§ ASSIGNMENT
Print out the data precisely as it appears here, with no pictures.
"""
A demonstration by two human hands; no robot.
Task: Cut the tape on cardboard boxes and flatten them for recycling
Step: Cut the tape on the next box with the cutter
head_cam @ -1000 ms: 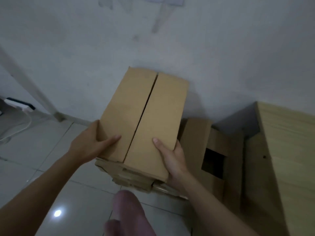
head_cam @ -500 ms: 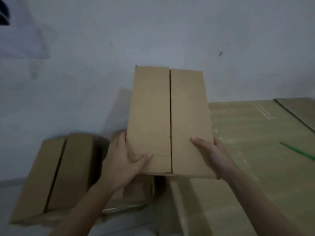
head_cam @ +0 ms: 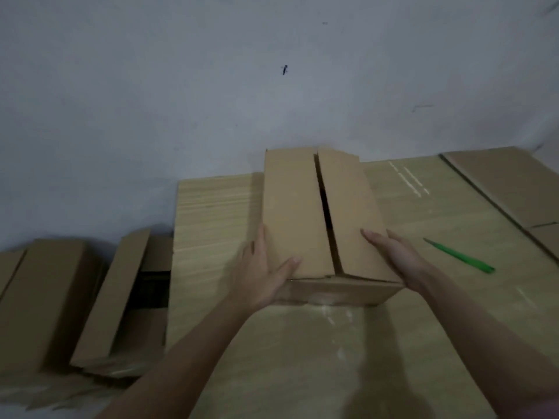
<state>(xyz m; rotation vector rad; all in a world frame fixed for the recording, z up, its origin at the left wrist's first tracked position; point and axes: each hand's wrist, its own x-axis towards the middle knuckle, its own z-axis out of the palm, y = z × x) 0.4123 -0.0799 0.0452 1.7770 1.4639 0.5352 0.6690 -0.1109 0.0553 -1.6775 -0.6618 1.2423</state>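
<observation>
A brown cardboard box [head_cam: 296, 213] stands on the wooden table [head_cam: 302, 352], its long side pointing away from me toward the wall. Its two top flaps are closed with a dark gap along the middle seam. My left hand [head_cam: 260, 276] grips the near left corner, thumb on the top flap and fingers down the side. My right hand [head_cam: 393, 255] holds the near right edge the same way. Some shiny tape shows on the box's near face. A green cutter [head_cam: 459, 257] lies on the table to the right of my right hand.
Flattened cardboard [head_cam: 508, 182] lies at the table's far right. Left of the table, lower down on the floor, stand several more closed boxes [head_cam: 45, 297] against the grey wall [head_cam: 181, 86]. The table's left edge runs just beside the box.
I have turned right, carried the box from the floor pile and set it down on the table. Both hands keep their hold. The cutter and flattened cardboard have come into view.
</observation>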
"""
§ EXPECTED ANSWER
A demonstration by two human hands; no robot.
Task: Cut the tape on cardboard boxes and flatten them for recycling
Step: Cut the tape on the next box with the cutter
head_cam @ -1000 ms: 
head_cam @ -500 ms: 
head_cam @ +0 ms: 
<state>(xyz m; rotation vector rad; all in a world frame fixed for the recording, z up, its origin at the left wrist's first tracked position; point and axes: each hand's wrist, its own x-axis towards the middle knuckle, its own z-axis out of the palm, y = z × x) 0.4123 -0.0799 0.0452 1.7770 1.4639 0.5352 0.6690 -0.1109 0.0553 -1.6775 -0.6618 1.2423</state>
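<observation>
A brown cardboard box [head_cam: 296, 213] stands on the wooden table [head_cam: 302, 352], its long side pointing away from me toward the wall. Its two top flaps are closed with a dark gap along the middle seam. My left hand [head_cam: 260, 276] grips the near left corner, thumb on the top flap and fingers down the side. My right hand [head_cam: 393, 255] holds the near right edge the same way. Some shiny tape shows on the box's near face. A green cutter [head_cam: 459, 257] lies on the table to the right of my right hand.
Flattened cardboard [head_cam: 508, 182] lies at the table's far right. Left of the table, lower down on the floor, stand several more closed boxes [head_cam: 45, 297] against the grey wall [head_cam: 181, 86]. The table's left edge runs just beside the box.
I have turned right, carried the box from the floor pile and set it down on the table. Both hands keep their hold. The cutter and flattened cardboard have come into view.
</observation>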

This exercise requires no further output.